▶ _EXERCISE DESCRIPTION_
Say how many lines of the listing below include "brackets". Write only that number.

▶ _DATA SECTION_
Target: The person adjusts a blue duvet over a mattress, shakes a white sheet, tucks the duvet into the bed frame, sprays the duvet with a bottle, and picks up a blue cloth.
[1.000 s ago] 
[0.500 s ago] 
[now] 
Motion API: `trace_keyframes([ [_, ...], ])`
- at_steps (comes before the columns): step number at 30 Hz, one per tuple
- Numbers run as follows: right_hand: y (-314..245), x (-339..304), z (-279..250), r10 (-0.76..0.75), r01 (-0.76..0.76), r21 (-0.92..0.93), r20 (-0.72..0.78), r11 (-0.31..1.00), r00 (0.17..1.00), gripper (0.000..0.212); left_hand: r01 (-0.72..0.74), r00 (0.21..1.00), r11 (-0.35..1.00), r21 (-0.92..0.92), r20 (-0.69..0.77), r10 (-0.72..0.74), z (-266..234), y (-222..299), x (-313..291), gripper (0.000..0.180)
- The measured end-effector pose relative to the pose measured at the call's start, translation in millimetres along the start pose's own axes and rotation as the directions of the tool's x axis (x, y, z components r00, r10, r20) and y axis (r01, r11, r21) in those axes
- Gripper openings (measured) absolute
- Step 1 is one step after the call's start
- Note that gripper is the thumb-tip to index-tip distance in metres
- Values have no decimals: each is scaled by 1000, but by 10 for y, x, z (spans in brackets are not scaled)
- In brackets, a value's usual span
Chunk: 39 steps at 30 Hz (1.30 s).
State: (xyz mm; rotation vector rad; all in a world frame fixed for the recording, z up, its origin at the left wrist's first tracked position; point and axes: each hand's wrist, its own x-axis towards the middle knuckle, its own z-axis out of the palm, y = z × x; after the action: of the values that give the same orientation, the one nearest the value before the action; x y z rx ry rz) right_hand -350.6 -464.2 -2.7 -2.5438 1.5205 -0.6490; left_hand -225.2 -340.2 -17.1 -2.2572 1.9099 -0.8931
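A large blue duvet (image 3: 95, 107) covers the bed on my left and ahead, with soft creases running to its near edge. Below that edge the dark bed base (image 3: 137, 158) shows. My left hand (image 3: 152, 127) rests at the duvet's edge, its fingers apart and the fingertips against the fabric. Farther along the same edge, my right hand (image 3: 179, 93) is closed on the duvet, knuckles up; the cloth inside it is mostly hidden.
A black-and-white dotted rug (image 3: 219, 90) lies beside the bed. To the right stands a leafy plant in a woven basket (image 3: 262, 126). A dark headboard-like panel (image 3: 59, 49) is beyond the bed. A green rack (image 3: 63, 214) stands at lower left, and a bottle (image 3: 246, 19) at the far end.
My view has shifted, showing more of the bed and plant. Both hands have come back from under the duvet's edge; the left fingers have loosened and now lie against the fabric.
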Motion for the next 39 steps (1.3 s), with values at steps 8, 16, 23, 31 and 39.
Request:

▶ _RESPONSE FOR THIS EXERCISE_
2